Another day in the Garden – 14th July 2013

Well a month ago I was writing about the relief that is was finally warming up and now I am sitting inside hiding from the heat until it is cooler for getting some jobs done out there – mostly cutting back that which is over to make way for that which springs ever upwards. I do mark some seed heads with little strands of coloured wool so that I can collect seed later on from them, I especially want to try out some of the more unusual Iris Siberica as they do surprisingly well in my hillside drained garden, even in hot weather, perhaps because they flower before it really dries out and can then die back and go more or less dormant until next spring. Also many Pratense varieties of hardy geranium are ready for their first chop so that hopefully they will come back for a second flush later on in the year. Peonies, Oriental poppies and roses also need deadheading as do Knautia varieties and the first Dahlia flowers to go over. These latter I keep in pots to over winter in the greenhouse and brighten our courtyard for our summer visitors.

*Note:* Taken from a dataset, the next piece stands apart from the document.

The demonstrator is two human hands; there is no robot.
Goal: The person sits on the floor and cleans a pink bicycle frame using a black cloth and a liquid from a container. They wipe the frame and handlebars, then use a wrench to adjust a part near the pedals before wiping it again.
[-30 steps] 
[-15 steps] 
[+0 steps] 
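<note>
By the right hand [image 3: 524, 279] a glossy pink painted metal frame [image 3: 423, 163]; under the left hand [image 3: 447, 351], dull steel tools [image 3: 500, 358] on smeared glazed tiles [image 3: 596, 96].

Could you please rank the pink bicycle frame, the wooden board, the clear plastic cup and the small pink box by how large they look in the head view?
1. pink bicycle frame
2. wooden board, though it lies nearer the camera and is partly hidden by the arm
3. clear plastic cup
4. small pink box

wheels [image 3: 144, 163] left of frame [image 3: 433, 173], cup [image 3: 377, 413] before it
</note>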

Courtyard garden with all variety of plants in pots for rentals staying in our coach house


Details of some pots with dahlias, stachys, fuchsias, phormiun, salvias and others


Orange alstromeria with wandering golden euphorbia (names unknown), with yellow verbascums in the orange yellow border


Red hot border with forest pansy in the background and poppies, Monarda ‘Cambridge scarlet' and in the foreground

 

I cannot believe how much has sprung up in such a few weeks and for everything to be so different. I have found it interesting to start noting dates as a result of writing this regular diary piece: I have always wanted to be someone who kept records and diaries of what they had planted and what was in flower when and what did well that year and so on. How wonderful to be able to look back over those records and make comparisons. I have started several times but I am just not that kind of person, not orderly and routine but rather just bursting with enthusiasm and energy, just mucking along with everything and more or less gardening from lists of what I see at the end of a day that could be done next. I do need my lists or I forget things and get distracted so they are inevitably written on the backs of envelopes and perform a very good motivating and positive feedback loop for me as I tick each job off the list before starting to make a new agenda. Sometimes I can only achieve a little in one day so a few shorter jobs still make me feel really productive instead of frustrated with lack of time or energy. Today it is heat that stops me working out there all afternoon but I shall enjoy working into the evening as it is till so light until nearly 10 o'clock, and I love the grey light of dusk at this time of year when it seems that the days do not end really until I am done in and ready to drop, although we are far from the midnight sun and a 24 hour working day.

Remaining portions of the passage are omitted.